The Market's Double Edge
Some look to market forces for salvation, hoping consumer preferences will steer technology toward humane ends. There's genuine wisdom here: markets faithfully reflect the moral and cultural values of their participants. As individuals embrace better values, shaped by renewed hearts and minds, their choices gradually reshape demand.
Yet the exponential pace of AI development poses a unique challenge. Markets require time for moral judgments to form and correct course, but certain technologies may (and seemingly will) outpace that deliberative process. A society that has lost its shared conception of human flourishing cannot expect markets to spontaneously rediscover it, at least not in the compressed timeframe our emerging technologies demand.
Even facing these stakes, we must resist the temptation of heavy-handed governmental solutions, another form of the very problem we're trying to solve. Christian thought rightly warns against concentrating power in fallible human institutions, whether corporate or governmental. The answer isn't technocratic control from above, but moral renewal from below. This means supporting democratic guardrails established through genuine consensus, transparent frameworks for development, and industry accountability measures, all while preserving the decentralized judgment and individual liberty that allow conscience to flourish.

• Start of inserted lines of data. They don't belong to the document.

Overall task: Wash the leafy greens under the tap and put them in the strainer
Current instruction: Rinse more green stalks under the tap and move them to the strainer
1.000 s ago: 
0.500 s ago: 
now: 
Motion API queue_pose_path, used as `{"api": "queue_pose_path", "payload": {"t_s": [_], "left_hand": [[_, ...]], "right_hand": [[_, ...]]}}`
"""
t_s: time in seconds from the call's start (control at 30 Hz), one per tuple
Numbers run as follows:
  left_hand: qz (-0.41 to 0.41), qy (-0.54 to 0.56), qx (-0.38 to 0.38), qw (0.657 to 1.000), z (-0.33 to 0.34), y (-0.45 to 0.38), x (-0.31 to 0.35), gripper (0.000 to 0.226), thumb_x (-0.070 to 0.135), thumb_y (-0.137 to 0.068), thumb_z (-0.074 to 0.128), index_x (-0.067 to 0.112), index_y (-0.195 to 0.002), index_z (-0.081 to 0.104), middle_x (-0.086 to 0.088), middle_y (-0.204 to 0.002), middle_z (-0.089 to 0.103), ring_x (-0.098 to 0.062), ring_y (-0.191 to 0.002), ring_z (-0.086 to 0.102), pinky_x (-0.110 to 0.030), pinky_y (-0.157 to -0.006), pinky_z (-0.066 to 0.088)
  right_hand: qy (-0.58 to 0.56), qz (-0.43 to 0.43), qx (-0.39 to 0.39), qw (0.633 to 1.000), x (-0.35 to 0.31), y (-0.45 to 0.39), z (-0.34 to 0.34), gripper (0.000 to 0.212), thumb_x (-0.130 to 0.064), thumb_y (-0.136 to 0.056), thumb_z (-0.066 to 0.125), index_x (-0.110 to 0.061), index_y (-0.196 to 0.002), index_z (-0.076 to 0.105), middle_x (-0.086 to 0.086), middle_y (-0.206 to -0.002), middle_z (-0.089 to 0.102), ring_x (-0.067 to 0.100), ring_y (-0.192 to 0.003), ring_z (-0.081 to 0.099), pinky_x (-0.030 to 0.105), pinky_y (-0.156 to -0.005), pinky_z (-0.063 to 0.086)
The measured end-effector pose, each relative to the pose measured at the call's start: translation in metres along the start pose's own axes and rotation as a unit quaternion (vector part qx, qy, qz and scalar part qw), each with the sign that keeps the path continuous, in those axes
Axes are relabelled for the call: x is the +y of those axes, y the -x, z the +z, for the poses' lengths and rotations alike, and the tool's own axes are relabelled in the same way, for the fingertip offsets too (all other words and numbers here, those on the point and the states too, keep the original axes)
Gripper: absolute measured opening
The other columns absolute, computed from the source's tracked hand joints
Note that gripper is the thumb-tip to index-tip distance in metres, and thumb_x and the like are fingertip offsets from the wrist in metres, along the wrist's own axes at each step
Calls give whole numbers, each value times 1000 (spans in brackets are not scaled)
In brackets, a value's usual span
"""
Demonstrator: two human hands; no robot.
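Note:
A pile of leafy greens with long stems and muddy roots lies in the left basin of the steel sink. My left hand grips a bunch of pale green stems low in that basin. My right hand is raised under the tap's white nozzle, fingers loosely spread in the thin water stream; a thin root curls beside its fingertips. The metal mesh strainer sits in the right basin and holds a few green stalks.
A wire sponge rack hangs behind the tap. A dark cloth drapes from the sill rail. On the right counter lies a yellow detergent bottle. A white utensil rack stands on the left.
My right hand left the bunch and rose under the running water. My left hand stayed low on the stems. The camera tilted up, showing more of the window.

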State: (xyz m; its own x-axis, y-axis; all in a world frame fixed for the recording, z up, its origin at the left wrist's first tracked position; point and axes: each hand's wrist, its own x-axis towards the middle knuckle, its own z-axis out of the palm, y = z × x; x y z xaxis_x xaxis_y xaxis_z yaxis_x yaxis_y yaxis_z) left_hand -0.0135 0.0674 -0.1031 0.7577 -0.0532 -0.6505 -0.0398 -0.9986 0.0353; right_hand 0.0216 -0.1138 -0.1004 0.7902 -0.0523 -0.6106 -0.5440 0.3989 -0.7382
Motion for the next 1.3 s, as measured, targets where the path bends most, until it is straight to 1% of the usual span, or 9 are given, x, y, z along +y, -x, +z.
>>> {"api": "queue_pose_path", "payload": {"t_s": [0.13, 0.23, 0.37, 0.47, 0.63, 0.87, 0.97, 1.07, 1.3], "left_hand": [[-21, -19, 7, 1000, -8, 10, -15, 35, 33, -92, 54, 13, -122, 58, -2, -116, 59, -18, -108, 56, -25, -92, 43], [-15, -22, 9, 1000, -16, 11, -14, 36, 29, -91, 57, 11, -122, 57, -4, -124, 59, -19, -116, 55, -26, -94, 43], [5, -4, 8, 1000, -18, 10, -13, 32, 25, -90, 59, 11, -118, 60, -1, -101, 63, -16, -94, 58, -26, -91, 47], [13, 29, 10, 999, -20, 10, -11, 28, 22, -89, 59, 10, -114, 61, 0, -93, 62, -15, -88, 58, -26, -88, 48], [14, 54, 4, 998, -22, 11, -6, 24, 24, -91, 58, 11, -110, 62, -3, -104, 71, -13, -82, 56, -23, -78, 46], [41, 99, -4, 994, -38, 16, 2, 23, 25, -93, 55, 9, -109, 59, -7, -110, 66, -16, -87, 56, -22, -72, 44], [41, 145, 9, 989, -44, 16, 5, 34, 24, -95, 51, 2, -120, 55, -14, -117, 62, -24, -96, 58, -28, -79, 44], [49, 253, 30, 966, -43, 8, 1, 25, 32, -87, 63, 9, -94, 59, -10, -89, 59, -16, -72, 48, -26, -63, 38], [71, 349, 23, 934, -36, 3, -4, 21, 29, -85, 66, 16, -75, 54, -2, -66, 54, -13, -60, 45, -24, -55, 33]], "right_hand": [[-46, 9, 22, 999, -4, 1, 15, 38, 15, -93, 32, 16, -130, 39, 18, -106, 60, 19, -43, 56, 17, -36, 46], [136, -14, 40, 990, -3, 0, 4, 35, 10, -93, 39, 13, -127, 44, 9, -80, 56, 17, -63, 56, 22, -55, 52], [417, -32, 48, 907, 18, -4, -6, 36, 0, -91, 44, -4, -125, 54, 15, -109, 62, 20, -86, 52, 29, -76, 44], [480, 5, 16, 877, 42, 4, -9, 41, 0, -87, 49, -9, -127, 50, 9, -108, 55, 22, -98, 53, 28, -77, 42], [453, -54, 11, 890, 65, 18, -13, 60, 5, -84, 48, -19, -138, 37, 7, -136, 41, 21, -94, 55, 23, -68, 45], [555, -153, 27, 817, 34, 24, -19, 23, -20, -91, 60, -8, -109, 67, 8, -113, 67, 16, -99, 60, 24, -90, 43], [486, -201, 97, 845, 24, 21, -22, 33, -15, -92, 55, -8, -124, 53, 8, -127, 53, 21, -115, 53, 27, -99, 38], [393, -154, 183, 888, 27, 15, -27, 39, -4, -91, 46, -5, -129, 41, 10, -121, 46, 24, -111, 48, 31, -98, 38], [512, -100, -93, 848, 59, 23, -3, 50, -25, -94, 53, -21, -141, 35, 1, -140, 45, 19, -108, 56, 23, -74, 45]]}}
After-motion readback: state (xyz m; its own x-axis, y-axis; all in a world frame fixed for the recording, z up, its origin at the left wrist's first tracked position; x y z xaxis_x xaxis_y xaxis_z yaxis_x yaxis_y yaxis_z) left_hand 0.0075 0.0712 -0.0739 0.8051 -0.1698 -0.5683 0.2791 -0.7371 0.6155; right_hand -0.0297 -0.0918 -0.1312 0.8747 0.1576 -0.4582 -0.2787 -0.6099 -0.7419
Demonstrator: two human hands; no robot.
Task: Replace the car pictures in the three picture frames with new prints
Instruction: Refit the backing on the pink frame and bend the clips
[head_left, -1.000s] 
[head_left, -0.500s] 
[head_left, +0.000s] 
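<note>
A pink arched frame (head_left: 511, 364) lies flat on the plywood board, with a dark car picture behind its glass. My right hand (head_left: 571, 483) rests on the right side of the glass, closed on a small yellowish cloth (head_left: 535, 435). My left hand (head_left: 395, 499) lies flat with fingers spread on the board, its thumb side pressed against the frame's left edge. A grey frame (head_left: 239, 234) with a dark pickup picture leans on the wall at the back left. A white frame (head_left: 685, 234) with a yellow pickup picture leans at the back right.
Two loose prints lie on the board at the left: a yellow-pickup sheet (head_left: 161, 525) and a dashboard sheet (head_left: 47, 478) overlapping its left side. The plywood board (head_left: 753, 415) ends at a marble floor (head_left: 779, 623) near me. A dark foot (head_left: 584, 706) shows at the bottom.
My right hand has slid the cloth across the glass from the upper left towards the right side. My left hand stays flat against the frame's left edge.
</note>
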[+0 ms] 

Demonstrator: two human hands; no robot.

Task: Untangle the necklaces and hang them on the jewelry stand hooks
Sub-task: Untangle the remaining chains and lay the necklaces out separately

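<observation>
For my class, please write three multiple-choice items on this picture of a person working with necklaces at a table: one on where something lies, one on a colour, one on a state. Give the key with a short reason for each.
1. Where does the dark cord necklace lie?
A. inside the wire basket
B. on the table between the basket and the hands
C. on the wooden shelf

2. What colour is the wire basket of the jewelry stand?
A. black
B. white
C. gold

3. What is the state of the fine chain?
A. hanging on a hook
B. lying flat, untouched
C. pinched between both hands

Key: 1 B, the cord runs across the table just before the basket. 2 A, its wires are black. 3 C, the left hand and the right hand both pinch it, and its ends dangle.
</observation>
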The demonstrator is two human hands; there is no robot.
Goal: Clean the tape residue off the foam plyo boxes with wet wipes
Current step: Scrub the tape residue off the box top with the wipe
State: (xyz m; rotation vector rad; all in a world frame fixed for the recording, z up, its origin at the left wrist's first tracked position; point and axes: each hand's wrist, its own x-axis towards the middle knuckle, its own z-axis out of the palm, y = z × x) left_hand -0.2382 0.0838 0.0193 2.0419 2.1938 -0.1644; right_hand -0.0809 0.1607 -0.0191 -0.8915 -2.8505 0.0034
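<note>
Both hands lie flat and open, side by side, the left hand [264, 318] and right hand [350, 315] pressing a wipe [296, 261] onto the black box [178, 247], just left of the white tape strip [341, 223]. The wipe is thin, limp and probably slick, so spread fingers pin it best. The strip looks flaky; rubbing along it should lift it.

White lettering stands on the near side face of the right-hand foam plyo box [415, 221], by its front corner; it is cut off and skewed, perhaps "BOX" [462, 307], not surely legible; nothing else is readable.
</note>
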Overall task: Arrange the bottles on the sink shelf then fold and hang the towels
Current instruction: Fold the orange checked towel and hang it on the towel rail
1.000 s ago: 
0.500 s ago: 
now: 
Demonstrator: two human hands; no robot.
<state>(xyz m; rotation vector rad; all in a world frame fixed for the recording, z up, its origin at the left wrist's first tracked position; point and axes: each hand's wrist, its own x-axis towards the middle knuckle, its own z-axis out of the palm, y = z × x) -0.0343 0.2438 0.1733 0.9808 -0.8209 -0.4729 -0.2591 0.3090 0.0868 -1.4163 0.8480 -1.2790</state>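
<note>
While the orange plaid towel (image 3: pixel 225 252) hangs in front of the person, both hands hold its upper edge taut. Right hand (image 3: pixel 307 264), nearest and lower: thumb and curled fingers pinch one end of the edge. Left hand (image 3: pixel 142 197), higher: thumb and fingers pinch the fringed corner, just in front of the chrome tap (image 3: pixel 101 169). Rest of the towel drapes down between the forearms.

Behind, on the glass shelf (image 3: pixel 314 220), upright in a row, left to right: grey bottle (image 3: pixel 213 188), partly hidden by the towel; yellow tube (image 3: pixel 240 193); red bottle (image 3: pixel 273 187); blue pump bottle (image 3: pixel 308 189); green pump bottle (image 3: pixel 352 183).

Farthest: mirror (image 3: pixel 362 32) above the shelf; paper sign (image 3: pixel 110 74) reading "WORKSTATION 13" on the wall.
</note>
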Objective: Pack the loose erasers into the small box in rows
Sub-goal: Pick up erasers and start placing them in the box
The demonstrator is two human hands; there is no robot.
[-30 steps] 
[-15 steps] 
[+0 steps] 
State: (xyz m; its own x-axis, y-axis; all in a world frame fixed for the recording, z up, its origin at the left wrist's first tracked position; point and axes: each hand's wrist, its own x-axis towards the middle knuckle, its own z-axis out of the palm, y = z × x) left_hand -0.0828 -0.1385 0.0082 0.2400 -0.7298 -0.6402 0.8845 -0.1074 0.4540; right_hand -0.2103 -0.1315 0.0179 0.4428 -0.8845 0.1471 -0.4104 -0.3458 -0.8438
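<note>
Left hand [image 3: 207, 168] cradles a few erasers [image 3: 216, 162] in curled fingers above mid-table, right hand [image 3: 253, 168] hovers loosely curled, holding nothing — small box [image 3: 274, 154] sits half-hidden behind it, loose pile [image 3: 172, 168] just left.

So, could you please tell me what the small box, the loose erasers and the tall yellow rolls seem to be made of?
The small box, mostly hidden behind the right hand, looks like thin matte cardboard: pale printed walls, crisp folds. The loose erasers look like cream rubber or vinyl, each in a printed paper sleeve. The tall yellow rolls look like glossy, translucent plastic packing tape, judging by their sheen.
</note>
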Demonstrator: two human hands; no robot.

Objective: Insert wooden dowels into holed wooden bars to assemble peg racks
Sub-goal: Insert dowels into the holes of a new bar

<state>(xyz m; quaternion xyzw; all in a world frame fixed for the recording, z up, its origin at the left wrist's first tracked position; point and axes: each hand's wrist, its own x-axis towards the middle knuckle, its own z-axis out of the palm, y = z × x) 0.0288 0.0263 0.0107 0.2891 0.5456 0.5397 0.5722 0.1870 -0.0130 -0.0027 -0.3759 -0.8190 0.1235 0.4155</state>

The tension between urgency and wisdom is real. But panic that sacrifices hard-won freedoms for the promise of safety merely trades one form of bondage for another. Even amid crisis, the call is to respond thoughtfully and deliberately, trusting that a free society grounded in transcendent truth can govern itself more wisely than any concentrated authority.
Finding Our Way Back
The path forward requires recovering what we've discarded: a shared understanding of transcendent truth that can provide moral ballast for technological power. This doesn't mean imposing religious doctrine through political coercion, a cure potentially worse than the disease. It means rediscovering the intellectual framework and courage to believe that some things are true regardless of whether we like them, that human dignity isn't negotiable, and that efficiency isn't the highest good.
Practically, this means building communities of discernment, spaces where we ask not just "Can we?" but "Should we?" Where justice is anchored in God's unchanging character, not the shifting mores of an elite. Where we measure progress by righteousness, not just metrics. Where we remember that humans are not merely users of tools but bearers of divine image, called to stewardship rather than optimization.
We cannot (and should not) halt technological advancement, but we can refuse to worship it. We can insist that our tools serve human flourishing rather than abstract efficiency or worse. We can choose righteousness over relevance, wisdom over mere cleverness.
The alternative, a world where technique reigns supreme and truth lies in ruins, offers only the illusion of progress. Real freedom requires the courage to subordinate power to principle, to remember the difference between what is possible and what is good.
In an age of artificial intelligence, recovering that distinction may be the most human thing we can do.